I'm not sure if having to upload your music before it's de-duplicated makes a
legal difference, but I bet it came into play. I have long thought of the
possibility of hacking up the dropbox binary to fake hashes of known music I
didn't have and get access instantly

 _Judge Jed S. Rakoff, in the case UMG v. MP3.com, ruled in favor of the
record labels against MP3.com and the service on the copyright law provision
of "making mechanical copies for commercial use without permission from the
copyright owner." Before damage was awarded, MP3.com settled with plaintiff,
UMG Recordings, for $53.4 million, in exchange for the latter's permission to
use its entire music collection._

[https://secure.wikimedia.org/wikipedia/en/wiki/MP3.com#My.MP...](https://secure.wikimedia.org/wikipedia/en/wiki/MP3.com#My.MP3.com)

------
oskee80
What happens if your phone is in a poor reception area, or without internet
connection? Then you can't listen to music? Can the app manage which songs
you'd also like to have stored locally on the phone?

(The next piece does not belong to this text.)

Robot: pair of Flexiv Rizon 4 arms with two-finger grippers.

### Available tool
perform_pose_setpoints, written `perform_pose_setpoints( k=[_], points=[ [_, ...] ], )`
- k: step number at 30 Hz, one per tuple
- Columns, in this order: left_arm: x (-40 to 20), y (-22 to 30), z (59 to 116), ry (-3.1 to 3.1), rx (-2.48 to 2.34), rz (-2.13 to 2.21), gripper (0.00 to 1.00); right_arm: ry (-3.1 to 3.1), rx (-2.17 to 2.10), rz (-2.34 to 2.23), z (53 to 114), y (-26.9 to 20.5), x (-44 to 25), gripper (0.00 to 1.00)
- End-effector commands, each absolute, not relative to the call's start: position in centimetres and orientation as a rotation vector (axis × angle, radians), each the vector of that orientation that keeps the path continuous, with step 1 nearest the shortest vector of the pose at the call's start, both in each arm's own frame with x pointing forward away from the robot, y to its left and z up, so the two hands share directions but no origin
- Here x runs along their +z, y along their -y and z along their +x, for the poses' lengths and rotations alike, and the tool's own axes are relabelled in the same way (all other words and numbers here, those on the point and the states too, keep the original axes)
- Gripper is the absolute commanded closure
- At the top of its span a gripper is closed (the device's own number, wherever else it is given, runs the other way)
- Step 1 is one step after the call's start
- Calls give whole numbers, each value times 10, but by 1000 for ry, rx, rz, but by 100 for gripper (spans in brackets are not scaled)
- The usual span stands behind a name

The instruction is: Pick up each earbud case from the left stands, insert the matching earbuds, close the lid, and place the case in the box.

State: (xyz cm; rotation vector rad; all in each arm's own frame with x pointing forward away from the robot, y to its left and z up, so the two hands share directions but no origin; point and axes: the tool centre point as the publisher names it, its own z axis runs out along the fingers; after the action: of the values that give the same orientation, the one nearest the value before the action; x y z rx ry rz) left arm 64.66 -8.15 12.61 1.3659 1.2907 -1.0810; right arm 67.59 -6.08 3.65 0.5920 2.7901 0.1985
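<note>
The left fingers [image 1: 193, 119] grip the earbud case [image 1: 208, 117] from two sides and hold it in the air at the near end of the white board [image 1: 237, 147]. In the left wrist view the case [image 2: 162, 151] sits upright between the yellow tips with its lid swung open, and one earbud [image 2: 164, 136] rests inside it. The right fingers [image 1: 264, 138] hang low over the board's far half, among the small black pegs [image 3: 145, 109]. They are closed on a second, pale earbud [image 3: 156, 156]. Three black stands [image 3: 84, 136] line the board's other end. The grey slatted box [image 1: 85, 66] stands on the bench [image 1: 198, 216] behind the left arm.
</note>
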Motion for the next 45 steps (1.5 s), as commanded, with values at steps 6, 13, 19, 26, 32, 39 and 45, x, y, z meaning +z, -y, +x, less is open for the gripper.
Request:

Is this meant to supplement your old ways of syncing music to the phone or
replace it?

------
jorgeleo
I like this... But I would like ti more if there is a webdav address to access
the storage from my iPad. I know that there are other solutions, but 5GB
free...

Does anybody knows how to access Amazon Cloud Drive using Webdab?

------
tuhin
Why would one not prefer to use <http://droptun.es/>.

Is it the added meta info about music and other things that Amazon can use
since it has a huge collection of music?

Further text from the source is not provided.